:: WHAT IS NEEDED ::
Return the lines below that carry the word "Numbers".

:: DATA SUPPLIED ::
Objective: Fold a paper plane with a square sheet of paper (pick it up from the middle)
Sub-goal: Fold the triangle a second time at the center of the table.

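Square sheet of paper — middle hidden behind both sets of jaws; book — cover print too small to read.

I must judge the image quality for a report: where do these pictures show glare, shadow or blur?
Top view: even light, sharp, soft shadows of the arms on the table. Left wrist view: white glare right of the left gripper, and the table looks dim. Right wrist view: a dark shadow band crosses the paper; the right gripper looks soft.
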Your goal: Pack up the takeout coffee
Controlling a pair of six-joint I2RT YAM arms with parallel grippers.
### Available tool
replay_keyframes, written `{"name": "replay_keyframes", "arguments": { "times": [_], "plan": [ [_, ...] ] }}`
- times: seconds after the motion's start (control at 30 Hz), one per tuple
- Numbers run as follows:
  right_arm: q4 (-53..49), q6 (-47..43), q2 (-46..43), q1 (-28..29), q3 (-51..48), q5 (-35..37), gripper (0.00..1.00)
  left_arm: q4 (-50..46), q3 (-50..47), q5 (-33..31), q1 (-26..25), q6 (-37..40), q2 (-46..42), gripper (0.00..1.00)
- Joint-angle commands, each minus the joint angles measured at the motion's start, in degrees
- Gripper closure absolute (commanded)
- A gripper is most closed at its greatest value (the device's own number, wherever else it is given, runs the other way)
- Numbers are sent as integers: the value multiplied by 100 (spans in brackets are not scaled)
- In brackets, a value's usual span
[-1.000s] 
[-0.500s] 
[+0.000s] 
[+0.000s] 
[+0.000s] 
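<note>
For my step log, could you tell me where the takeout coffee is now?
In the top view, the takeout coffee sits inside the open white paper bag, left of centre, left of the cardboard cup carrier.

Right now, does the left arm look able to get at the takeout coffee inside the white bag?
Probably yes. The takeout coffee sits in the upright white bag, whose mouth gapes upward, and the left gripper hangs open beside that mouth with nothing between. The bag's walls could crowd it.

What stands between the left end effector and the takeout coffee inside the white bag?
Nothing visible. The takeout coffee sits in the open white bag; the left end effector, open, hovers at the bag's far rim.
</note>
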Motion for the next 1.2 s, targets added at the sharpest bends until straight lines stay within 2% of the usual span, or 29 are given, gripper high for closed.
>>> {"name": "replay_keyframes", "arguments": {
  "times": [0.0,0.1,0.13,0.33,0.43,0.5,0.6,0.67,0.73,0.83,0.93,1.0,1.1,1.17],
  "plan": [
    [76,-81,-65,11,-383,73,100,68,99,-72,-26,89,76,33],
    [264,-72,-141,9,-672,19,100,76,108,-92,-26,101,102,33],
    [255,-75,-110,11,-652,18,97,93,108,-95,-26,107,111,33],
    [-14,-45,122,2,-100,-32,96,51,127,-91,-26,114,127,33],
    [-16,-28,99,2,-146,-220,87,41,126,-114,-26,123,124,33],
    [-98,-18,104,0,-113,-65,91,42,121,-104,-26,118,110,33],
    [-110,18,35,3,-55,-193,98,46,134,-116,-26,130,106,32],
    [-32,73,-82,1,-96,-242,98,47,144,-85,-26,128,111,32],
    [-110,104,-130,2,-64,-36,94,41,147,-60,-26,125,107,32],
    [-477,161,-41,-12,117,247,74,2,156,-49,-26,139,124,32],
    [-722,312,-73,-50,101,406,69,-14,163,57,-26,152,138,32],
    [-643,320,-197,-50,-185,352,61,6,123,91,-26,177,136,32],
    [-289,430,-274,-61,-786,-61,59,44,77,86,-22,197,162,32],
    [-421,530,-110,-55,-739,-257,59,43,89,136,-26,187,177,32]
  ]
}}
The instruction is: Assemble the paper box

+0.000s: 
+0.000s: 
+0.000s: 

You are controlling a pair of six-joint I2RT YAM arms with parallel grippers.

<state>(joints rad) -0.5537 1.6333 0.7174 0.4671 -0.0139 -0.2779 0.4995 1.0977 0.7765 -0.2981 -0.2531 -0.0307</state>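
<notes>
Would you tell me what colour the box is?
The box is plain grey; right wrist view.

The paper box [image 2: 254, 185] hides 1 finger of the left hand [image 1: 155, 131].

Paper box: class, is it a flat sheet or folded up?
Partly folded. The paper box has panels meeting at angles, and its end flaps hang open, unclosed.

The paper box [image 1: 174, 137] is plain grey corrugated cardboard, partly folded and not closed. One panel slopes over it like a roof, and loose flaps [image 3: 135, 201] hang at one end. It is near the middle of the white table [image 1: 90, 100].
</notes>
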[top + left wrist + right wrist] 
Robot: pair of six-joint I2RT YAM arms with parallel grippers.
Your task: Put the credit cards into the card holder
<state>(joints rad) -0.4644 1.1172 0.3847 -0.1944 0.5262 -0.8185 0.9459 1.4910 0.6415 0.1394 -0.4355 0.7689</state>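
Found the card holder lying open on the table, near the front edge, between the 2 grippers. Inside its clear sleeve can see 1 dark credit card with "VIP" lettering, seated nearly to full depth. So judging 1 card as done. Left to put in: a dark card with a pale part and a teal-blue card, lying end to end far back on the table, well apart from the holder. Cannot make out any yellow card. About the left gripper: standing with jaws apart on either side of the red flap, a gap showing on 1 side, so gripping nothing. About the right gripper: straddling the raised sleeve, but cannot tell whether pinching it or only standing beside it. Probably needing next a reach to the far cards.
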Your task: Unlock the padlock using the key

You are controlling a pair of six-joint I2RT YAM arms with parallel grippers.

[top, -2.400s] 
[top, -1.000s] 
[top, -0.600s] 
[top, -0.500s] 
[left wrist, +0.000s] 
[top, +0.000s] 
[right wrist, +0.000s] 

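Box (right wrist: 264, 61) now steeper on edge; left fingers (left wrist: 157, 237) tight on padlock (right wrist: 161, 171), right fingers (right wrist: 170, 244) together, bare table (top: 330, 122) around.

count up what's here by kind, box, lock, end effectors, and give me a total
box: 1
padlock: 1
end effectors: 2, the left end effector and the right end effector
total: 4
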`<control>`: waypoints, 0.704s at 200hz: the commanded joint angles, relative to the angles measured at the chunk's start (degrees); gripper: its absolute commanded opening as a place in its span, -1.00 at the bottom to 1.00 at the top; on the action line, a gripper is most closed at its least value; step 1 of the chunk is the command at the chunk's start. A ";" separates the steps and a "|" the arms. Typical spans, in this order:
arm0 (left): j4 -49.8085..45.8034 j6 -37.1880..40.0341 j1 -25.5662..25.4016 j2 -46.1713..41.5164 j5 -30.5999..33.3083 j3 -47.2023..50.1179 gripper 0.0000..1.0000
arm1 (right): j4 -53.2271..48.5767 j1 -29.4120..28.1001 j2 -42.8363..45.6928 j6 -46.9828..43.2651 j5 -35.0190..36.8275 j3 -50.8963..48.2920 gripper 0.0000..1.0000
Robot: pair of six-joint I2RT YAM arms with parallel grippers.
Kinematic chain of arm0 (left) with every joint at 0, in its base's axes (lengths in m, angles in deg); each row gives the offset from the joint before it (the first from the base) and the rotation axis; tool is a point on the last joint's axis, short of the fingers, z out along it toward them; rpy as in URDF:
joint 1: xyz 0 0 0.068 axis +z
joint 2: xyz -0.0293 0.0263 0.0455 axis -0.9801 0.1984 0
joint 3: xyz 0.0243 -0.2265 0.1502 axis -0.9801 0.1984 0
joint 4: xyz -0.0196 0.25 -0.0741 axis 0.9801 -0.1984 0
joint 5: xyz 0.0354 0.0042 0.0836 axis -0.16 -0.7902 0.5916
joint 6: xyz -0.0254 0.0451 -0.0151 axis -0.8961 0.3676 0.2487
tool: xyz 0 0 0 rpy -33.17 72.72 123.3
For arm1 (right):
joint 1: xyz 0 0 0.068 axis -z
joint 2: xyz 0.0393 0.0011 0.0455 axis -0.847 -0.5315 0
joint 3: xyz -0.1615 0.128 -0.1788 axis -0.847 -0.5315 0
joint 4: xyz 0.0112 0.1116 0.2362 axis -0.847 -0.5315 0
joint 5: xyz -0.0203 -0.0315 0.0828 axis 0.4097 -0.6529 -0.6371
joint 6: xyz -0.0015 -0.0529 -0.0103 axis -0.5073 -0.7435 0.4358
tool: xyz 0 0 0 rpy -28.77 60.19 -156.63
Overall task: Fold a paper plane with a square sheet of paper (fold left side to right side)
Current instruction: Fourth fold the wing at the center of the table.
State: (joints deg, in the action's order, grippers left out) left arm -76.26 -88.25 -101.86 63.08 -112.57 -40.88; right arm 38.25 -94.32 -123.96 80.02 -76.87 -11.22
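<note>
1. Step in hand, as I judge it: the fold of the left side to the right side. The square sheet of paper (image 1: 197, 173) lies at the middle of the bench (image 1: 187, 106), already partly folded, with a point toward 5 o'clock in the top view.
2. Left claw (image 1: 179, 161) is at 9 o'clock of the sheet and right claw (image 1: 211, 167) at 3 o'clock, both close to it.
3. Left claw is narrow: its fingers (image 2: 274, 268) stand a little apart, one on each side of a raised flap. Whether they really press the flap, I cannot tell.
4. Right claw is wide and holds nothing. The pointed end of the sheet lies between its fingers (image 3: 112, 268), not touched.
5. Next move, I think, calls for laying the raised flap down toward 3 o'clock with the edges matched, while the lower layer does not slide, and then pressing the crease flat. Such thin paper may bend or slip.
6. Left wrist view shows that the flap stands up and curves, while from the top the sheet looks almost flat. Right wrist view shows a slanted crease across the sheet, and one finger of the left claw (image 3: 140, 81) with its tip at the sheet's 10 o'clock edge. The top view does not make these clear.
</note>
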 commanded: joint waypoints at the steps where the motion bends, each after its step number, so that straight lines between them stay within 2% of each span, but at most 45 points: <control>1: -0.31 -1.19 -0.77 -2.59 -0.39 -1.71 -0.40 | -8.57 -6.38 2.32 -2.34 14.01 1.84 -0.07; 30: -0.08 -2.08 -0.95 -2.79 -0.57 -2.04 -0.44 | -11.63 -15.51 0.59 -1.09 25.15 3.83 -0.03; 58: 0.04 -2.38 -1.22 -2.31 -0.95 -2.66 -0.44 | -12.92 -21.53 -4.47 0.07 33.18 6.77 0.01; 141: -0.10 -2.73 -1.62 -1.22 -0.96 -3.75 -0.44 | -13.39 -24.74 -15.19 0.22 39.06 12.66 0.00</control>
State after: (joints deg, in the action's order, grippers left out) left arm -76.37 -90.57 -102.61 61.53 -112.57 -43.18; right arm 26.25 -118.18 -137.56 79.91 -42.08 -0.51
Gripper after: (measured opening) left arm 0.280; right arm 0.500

:: FINISHED EXERCISE ::
- Numbers run as follows:
- Numbers are sent as integers: the value multiplied by 100 (spans in brackets are not scaled)

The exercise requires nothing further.